Bir gören yoksa


Farkında olduğun şey, farkındalığın dışında vâr olamaz. Zemin yoksa nesne asla bilinemezdi ve farkındalıkta vâr olan, farkındalıktan başkası olamaz zira farkındalık, farkında olmamayı, bilinçsizliği bilemez. “Madde” bile farkındalığın bir formudur. Farkındalıkla bağı çözülmüş nesnelerin gerçekliği yoktur. Çok ve çeşitli görünen nesnelerin varlığı yoktur, tek varlığın, her an kendini başka türlü ifade ettiği nesneleri vardır.
[Abdal Kadrî]

Gün görmüşler geçişli bir fiili pek iyi bilirler:
“Görmek” geçiş yoksa eylem yok yani…

(Gözle ve ışık yardımı ile) Bir nesne veya kimsenin varlığını algılamak, hissetmek lügatten “görmek” diye okunuyor.

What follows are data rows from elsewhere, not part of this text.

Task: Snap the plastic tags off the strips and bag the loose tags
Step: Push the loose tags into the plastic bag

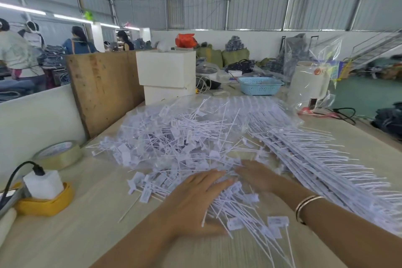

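Loose tags — small white plastic tags with thin stalks — lie heaped across the middle of a pale worktable, and we see both of our bare hands laid on the near edge of that heap. Our left hand lies palm down with its fingers straight and close together, pressing flat on a bundle of tags whose stalks fan out toward us beneath the palm. Our right hand, somewhat blurred, also lies flat with its fingers extended, fingertips nearly meeting those of the left; a pair of thin bangles circles its wrist. Neither hand pinches anything that we can make out.

To the right of the heap lie the strips — long stacked rows with tags attached, their stalks fringing outward to the right. A clear plastic bag lies rumpled at the far side of the heap, partly under it.

At the table's left edge we find a roll of clear tape and, nearer, a white block with a black plug seated in a yellow holder. Farther back stand a wooden board, two stacked white boxes and a light blue basket. People work at other tables in the far left background.
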The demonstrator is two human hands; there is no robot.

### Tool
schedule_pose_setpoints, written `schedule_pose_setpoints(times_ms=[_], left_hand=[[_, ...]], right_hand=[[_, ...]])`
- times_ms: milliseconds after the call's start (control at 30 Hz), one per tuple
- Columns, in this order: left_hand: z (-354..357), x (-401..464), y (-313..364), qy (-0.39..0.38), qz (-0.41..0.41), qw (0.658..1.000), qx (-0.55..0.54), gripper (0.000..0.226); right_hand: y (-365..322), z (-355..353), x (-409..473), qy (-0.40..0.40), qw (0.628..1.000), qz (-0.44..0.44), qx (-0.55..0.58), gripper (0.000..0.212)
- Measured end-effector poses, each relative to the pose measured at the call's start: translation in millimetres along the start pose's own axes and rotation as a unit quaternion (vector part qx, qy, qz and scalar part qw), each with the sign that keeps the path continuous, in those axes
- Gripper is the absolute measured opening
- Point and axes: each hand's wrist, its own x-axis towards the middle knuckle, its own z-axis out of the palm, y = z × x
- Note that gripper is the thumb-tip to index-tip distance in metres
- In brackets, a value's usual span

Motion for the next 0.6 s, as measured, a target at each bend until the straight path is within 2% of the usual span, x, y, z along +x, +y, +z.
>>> schedule_pose_setpoints(times_ms=[67,133,200,267,300,367,467,500,600], left_hand=[[3.7,8.6,3.5,0.012,-0.006,1.000,0.004,0.101],[6.3,14.9,6.4,0.020,-0.017,1.000,0.017,0.101],[7.0,16.9,8.6,0.029,-0.028,0.998,0.040,0.100],[5.6,16.1,10.6,0.026,-0.046,0.997,0.056,0.100],[4.0,15.6,11.2,0.022,-0.050,0.997,0.059,0.101],[1.0,14.8,12.7,0.023,-0.053,0.997,0.052,0.099],[-2.4,13.6,14.5,0.034,-0.057,0.997,0.044,0.085],[-4.1,14.3,15.6,0.038,-0.061,0.997,0.038,0.084],[-6.7,20.5,16.0,0.026,-0.083,0.995,0.052,0.086]], right_hand=[[-11.0,3.5,-2.9,-0.031,0.999,-0.023,0.005,0.056],[-12.7,-5.8,-6.4,-0.060,0.996,-0.032,-0.052,0.048],[-10.0,-24.1,-1.7,0.050,0.991,-0.047,-0.115,0.036],[-2.9,-43.0,12.8,0.169,0.981,-0.032,-0.090,0.029],[2.4,-48.3,24.0,0.204,0.975,-0.019,-0.088,0.028],[9.2,-54.7,46.4,0.179,0.976,0.016,-0.125,0.025],[17.2,-48.8,70.6,0.104,0.982,0.036,-0.153,0.047],[18.3,-44.8,77.2,0.085,0.982,0.034,-0.164,0.049],[10.7,-29.1,78.5,0.050,0.969,-0.004,-0.242,0.027]])
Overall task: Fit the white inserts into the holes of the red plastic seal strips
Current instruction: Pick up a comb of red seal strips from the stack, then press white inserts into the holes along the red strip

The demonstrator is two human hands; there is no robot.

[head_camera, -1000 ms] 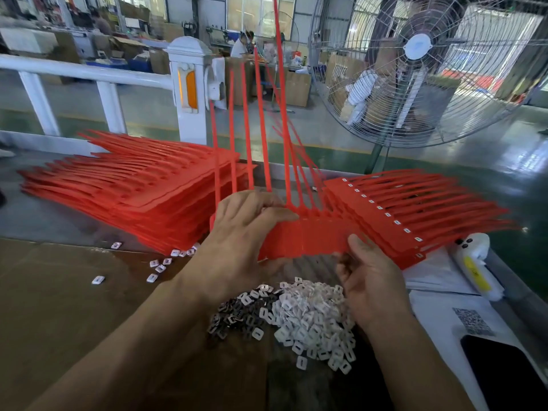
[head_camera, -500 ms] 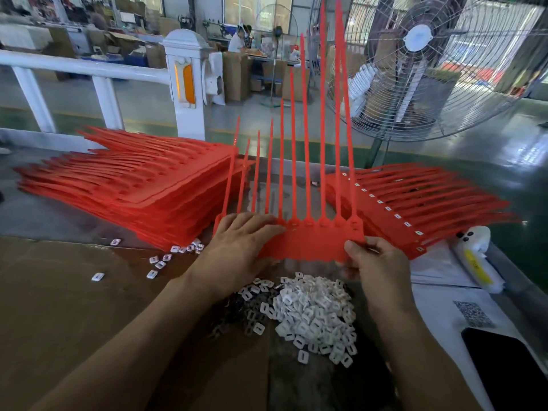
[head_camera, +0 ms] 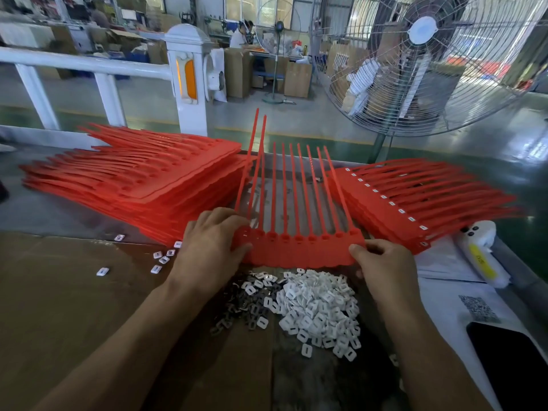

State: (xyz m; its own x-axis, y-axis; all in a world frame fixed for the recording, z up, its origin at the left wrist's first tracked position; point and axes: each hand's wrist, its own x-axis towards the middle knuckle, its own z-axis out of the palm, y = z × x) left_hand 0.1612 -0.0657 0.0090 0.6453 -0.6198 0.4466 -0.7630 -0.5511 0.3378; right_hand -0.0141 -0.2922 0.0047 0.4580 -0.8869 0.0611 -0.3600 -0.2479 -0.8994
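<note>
**Both hands on one red seal strip sheet**

We see a big wire-caged fan (head_camera: 421,63) standing at far right, beyond the worktable (head_camera: 74,307). On the table's left lies a tall stack of red seal strips (head_camera: 142,179) with bare holes; on the right a lower stack (head_camera: 421,203) carries white pieces in its holes.

Between the two stacks we hold one sheet of red seal strips (head_camera: 299,247), its tails pointing away from us and its row of holes running left to right. Our left hand (head_camera: 207,247) grips the sheet's left end, fingers curled over the top and thumb at the near edge. Our right hand (head_camera: 382,262) pinches the right end between thumb and bent fingers.

Just near of the sheet sits a heap of white inserts (head_camera: 320,310), with darker pieces (head_camera: 237,310) touching its left side. A few loose inserts (head_camera: 161,258) lie scattered further left.
</note>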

Peki nasıl oluyor da oluyor?

Retinanız fiziksel olarak fotonlar tarafından bombalanır ve böylece görme mekaniğini ortaya çıkarır. Kodlanmış kimyasal bilgi, gözden beyne giden optik sinirler aracılığıyla akmaya başlar. Ne var ki bu verilerin hiçbirinin rengi yoktur çünkü hem fotonlar hem de sinir sinyalleri renksizdir.

Renk, yalnızca bilinçte bilinir. Bilişin niteliği varoluşun içine bu şekilde gömülür. Sadece renk için değil, beş duyu için de geçerli olan biliş olmadan burada bu şekilde vâr olamazsınız.

Evet “Bütün insanlar, istisnasız uykudadır ölünce derhal uyanırlar” ve evet şu anda tamamen uyanık olsaydınız, hayatınızın her bir ânı kesinlikle mucizevi gelirdi.

Bu hissiyât, bu hayret olmadan mucize olamaz. Şimdi Einstein’ın o meşhur buyruğuna kulak kabartmalıyız:

“Ya hayatta hiçbir şey mucize değil diye bakacaksınız ya da her şey de bir mucize göreceksiniz”

Mucize, senin büyük bir imkân olan insanlığında gizli bir hazine. Ne var ki çoğumuz kendi zihnimizde kurduğumuz ikinci el düşüncelerden, kuru inançlarda ördüğümüz parmaklıklarda, kendi zindanlarımızın esiriyiz.

Mucize, o zindanın dışından kendine bakabildiğin gün başlar, her an akar.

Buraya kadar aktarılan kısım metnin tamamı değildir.